Exercise aim:
Could you copy the lines below exactly, leaving none out?

━━━━━━━━━━━━━━━━

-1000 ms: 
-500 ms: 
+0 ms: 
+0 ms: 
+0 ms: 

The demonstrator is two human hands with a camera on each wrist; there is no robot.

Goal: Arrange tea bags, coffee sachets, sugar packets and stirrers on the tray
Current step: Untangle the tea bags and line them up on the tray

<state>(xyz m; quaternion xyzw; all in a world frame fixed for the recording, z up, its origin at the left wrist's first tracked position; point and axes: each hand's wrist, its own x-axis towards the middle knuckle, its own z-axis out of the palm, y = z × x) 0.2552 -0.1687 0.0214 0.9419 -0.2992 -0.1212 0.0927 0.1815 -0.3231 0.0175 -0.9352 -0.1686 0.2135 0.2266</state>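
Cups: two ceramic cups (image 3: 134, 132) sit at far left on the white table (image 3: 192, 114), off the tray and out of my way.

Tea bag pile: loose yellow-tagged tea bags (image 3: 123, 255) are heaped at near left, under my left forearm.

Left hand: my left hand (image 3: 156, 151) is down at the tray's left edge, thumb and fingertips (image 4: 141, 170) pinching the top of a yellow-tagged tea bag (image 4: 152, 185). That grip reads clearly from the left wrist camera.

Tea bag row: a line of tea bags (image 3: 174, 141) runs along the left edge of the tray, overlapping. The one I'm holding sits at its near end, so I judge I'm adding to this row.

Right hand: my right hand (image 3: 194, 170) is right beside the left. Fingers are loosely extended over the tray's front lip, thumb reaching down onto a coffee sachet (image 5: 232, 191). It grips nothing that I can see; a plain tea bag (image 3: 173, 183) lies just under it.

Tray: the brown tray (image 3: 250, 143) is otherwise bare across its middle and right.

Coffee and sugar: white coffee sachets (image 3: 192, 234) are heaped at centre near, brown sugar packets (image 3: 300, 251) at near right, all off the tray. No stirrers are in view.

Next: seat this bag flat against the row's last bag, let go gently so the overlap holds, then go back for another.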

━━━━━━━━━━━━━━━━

Answer to the exercise:
-1000 ms: 
-500 ms: 
+0 ms: 
+0 ms: 
+0 ms: 

The demonstrator is two human hands with a camera on each wrist; there is no robot.

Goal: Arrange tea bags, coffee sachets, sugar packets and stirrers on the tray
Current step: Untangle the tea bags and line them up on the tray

<state>(xyz m; quaternion xyzw; all in a world frame fixed for the recording, z up, its origin at the left wrist's first tracked position; point and axes: each hand's wrist, its own x-axis towards the middle knuckle, its own z-axis out of the palm, y = z × x) 0.2552 -0.1687 0.0214 0.9419 -0.2992 -0.1212 0.0927 0.1815 -0.3231 0.0175 -0.9352 -0.1686 0.2135 0.2266</state>
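Cups: two ceramic cups (image 3: 134, 132) sit at far left on the white table (image 3: 192, 114), off the tray and out of my way.

Tea bag pile: loose yellow-tagged tea bags (image 3: 123, 255) are heaped at near left, under my left forearm.

Left hand: my left hand (image 3: 156, 151) is down at the tray's left edge, thumb and fingertips (image 4: 141, 170) pinching the top of a yellow-tagged tea bag (image 4: 152, 185). That grip reads clearly from the left wrist camera.

Tea bag row: a line of tea bags (image 3: 174, 141) runs along the left edge of the tray, overlapping. The one I'm holding sits at its near end, so I judge I'm adding to this row.

Right hand: my right hand (image 3: 194, 170) is right beside the left. Fingers are loosely extended over the tray's front lip, thumb reaching down onto a coffee sachet (image 5: 232, 191). It grips nothing that I can see; a plain tea bag (image 3: 173, 183) lies just under it.

Tray: the brown tray (image 3: 250, 143) is otherwise bare across its middle and right.

Coffee and sugar: white coffee sachets (image 3: 192, 234) are heaped at centre near, brown sugar packets (image 3: 300, 251) at near right, all off the tray. No stirrers are in view.

Next: seat this bag flat against the row's last bag, let go gently so the overlap holds, then go back for another.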

What the exercise required is now complete.